Crush by Richard Siken

I read Richard Siken’s Crush mostly on the recommendation of a co-worker, though I’ve owned the collection for quite some time (as evidenced by the fact that it ended up on my TBR Pile Challenge list this year!) I’m glad to have read it, though it wasn’t what I expected.

Given the title of the book, its praise as a notable work of gay poetry, and, yes, the collection’s cover image, I fully expected this collection to be about love. Sure, maybe a gnarly kind of love, but love poems nonetheless. Then I read Louise Glück’s ruminations in the Foreword. Here’s what she had to say:

“If panic is his ground note, Siken’s obsessive focus is a tyrant, the body. His title, Crush, suggests as much. In the dictionary, among the word’s many meanings, ‘to press between opposing obdies so as to break or injure; to oppress; to break, pound, or grind.’ Or, as a noun, ‘extreme pressure.’ Out of this cauldron of destruction, its informal meaning: infatuation, the sweet fixation of girl on boy. In Siken, boy on boy . . . The risk of obsessive material is that it may get boring, repetitious, predictable, shrill. And the triumph of Crush is that it writhes and blazes while at the same time holding the reader utterly: ‘sustaining interest’ seems far too mild a term for this effect. What holds is sheer art, despite the apparent abandon.”

Louise Glück

“It writes and blazes.” That’s it, exactly. And as you’ll see from her marvelous introduction, she begins with that action verb: not just crush, but “to crush.” There is a force and physicality to these poems, not just in their subjects, in which force, even brutality, is certainly present, but in the delivery. Siken intends that these poems will hit the psyche, the heart, the soul, and they do.
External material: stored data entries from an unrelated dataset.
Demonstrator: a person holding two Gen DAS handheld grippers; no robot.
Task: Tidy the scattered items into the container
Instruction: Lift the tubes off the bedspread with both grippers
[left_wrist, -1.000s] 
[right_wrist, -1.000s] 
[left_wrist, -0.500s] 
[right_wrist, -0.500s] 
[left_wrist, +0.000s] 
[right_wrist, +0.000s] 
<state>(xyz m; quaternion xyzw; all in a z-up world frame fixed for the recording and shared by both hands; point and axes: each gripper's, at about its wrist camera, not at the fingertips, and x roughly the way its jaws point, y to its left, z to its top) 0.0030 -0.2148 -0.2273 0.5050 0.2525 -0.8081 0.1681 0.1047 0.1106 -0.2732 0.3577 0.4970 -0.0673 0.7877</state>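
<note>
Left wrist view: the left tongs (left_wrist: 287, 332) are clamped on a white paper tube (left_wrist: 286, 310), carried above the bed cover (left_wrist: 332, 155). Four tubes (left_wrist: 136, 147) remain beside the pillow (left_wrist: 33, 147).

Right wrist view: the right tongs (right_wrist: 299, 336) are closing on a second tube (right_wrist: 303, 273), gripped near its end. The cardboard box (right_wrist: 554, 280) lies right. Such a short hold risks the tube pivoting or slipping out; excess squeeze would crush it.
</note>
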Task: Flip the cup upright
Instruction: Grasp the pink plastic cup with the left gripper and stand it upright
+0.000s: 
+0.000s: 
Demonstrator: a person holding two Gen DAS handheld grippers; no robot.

This is one of few poetry collections that I longed to re-read as soon as I finished it. (This is not to say that I don’t re-read poetry. I do, all the time. But I usually want a nice, long break between re-reading.) I felt almost desperate to revisit these to make sure I felt and understood them, and because I think I almost numbed myself to receiving them on the first read through. And then I went out and immediately ordered another Siken collection, War of the Foxes.

Crush won the 2004 Yale Younger Poets prize and was acclaimed not only by one of my favorite poets, Louise Gluck, but also by one of my favorite writers of all-time, Dennis Cooper. It was almost a given that I’d fall in love with this collection, and that I’d be disturbed by that fact if I thought about it too hard. But with poems like “A Primer for the Small Weird Loves” and “Little Beast,” how could I resist being crushed?

Tell me how all this, and love too, will ruin us. / These, our bodies, possessed by light. / Tell me we’ll never get used to it.

from “Scheherazade”

If you haven’t read Richard Siken, what are you waiting for?

Crush is Book 7 completed for my 2022 TBR Pile Challenge.